Crypto Price Manipulation and Market Volatility: SEC’s Biggest Reasons for no Bitcoin ETF Approval
No Bitcoin ETF Because Of BTC And Crypto Volatility?
The last 24 hours have been hard on Bitcoin. The well-known cryptocurrency has seen a significant decline in value and with that, many are starting to conclude that the SEC will not approve an ETF anytime soon.
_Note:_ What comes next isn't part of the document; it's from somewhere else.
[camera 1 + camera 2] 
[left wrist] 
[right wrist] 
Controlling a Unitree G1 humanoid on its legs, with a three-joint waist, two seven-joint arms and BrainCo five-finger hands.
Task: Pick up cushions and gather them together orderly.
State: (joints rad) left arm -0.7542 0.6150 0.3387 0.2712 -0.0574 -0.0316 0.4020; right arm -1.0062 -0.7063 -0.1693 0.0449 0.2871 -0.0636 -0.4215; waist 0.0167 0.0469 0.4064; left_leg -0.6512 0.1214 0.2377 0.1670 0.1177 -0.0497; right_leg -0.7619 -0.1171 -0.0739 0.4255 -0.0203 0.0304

It is likely that the SEC considers it too volatile and therefore, it is a danger for investors.
The SEC’s mission, as it appears on its website, is:
To protect investors, maintain fair, orderly, and efficient markets, and facilitate capital formation.
As more and more first-time investors turn to the markets to help secure their futures, pay for homes, and send children to college, our investor protection mission is more compelling than ever.
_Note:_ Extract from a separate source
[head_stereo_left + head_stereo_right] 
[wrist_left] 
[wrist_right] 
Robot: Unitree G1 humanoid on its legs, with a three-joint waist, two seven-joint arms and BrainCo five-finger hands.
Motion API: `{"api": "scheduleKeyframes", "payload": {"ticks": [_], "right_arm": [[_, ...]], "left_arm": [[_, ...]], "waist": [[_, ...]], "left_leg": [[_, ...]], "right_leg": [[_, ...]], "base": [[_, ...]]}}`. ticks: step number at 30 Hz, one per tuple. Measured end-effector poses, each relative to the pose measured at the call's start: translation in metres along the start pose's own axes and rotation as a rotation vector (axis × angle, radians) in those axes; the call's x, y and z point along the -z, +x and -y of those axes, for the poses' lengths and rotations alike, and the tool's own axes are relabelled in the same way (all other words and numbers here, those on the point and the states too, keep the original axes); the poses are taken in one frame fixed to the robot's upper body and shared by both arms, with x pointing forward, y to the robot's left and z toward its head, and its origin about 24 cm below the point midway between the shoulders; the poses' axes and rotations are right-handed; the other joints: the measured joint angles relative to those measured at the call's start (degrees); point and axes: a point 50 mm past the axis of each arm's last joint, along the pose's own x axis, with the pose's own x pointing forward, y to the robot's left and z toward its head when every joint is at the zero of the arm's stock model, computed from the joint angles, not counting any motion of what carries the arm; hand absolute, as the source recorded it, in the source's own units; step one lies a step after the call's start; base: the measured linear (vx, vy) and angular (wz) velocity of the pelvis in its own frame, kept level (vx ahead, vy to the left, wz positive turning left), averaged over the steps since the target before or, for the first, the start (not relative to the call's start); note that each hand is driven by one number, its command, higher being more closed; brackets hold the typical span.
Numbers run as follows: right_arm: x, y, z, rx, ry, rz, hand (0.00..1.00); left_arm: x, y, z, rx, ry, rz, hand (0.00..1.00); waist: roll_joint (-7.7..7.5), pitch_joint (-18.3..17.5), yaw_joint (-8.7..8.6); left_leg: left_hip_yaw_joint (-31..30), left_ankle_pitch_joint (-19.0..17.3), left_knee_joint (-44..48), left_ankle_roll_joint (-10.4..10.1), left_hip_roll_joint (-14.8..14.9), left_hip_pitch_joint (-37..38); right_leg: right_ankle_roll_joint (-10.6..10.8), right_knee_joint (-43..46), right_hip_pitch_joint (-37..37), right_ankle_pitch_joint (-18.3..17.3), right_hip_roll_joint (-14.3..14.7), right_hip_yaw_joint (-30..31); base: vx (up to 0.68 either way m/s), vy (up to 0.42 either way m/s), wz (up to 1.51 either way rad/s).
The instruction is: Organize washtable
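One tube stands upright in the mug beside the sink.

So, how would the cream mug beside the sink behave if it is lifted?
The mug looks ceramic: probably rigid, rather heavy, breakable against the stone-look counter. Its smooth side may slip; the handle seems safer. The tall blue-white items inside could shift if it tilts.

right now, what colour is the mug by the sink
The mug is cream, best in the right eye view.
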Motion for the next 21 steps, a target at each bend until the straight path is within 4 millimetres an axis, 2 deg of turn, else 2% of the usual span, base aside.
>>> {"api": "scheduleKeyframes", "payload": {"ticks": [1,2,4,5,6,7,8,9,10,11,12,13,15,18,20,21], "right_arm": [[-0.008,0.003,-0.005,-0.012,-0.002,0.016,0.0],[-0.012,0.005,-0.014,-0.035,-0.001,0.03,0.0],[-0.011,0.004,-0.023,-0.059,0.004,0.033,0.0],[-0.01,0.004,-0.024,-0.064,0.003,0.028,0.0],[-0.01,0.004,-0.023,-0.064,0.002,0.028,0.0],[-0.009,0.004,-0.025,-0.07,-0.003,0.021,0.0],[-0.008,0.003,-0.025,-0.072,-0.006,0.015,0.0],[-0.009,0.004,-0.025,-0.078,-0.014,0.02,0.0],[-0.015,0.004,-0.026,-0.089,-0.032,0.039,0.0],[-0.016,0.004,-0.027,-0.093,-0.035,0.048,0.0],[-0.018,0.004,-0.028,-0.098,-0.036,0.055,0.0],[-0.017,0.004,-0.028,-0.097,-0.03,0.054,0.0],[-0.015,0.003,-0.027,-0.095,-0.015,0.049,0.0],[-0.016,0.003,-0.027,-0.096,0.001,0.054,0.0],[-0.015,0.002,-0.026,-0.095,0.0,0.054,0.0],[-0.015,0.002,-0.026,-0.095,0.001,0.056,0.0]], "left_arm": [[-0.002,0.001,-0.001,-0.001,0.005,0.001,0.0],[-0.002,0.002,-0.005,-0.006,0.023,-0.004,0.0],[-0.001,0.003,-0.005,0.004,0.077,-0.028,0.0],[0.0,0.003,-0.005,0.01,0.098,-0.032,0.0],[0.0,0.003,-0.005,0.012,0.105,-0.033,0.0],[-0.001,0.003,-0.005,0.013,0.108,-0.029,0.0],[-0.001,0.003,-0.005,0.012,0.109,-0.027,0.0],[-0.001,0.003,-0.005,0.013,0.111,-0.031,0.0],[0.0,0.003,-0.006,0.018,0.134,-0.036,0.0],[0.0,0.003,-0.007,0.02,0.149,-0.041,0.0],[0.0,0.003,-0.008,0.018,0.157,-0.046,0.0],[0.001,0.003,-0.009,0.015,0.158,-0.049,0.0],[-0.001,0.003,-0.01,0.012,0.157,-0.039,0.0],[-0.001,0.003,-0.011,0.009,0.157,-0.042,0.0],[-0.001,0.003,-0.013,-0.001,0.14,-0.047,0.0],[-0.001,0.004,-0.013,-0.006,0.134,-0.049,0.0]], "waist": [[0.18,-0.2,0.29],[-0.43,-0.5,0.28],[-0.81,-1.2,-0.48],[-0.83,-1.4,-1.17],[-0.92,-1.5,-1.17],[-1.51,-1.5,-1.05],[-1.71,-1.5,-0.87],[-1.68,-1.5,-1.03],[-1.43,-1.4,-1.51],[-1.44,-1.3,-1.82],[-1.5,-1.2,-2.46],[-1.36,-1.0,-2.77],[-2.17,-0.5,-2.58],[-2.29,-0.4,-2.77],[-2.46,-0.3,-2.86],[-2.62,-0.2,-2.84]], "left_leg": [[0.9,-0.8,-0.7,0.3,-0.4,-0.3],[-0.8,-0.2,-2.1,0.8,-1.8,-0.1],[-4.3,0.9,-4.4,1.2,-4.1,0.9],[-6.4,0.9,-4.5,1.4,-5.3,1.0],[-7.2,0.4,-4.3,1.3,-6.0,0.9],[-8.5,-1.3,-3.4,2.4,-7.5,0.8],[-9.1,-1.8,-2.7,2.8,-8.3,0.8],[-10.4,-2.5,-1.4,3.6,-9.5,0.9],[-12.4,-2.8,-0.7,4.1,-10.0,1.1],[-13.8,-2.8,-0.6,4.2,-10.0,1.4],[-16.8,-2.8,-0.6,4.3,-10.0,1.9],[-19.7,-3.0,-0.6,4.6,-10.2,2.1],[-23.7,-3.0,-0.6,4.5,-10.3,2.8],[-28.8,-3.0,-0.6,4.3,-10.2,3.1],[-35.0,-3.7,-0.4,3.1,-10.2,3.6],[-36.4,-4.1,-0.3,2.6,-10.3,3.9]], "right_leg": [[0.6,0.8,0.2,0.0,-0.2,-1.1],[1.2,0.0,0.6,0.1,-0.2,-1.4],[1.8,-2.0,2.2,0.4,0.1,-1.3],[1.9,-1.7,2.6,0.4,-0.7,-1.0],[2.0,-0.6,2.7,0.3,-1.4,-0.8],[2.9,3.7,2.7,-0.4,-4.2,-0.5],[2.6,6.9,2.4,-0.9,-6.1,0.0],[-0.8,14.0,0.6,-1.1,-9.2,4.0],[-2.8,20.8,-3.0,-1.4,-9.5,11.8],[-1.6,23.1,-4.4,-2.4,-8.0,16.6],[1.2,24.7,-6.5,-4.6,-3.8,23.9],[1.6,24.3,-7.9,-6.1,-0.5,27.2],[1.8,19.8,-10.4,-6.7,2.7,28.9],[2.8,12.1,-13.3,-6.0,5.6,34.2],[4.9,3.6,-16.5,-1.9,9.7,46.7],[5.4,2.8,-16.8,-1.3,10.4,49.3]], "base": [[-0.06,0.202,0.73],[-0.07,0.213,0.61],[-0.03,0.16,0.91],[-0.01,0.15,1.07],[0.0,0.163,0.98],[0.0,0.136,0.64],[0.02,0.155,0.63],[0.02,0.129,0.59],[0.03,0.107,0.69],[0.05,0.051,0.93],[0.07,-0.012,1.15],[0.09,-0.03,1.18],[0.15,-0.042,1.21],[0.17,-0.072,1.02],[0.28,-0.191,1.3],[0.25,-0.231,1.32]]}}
As our nation’s securities exchanges mature into global for-profit competitors, there is even greater need for sound market regulation.
And the common interest of all Americans in a growing economy that produces jobs, improves our standard of living, and protects the value of our savings means that all the SEC’s actions must be taken with an eye toward promoting the capital formation that is necessary to sustain economic growth.
It seems that policing against issuance of an ETF due to bitcoin’s volatility falls into the SEC’s purview. Bitcoin’s value decreased by over 12 percent in the last 24 hours. As a result, many surmise that there is a slim chance that the SEC will approve an ETF as an investment option.
The question that now arises is whether crypto actually needs an ETF. In reality, even without a bitcoin ETF, the crypto markets will thrive. And for those who are looking forward to an ETF, it may be best to temper their expectations, given the circumstances. The SEC may not been to keen on approving one, especially due to the markets.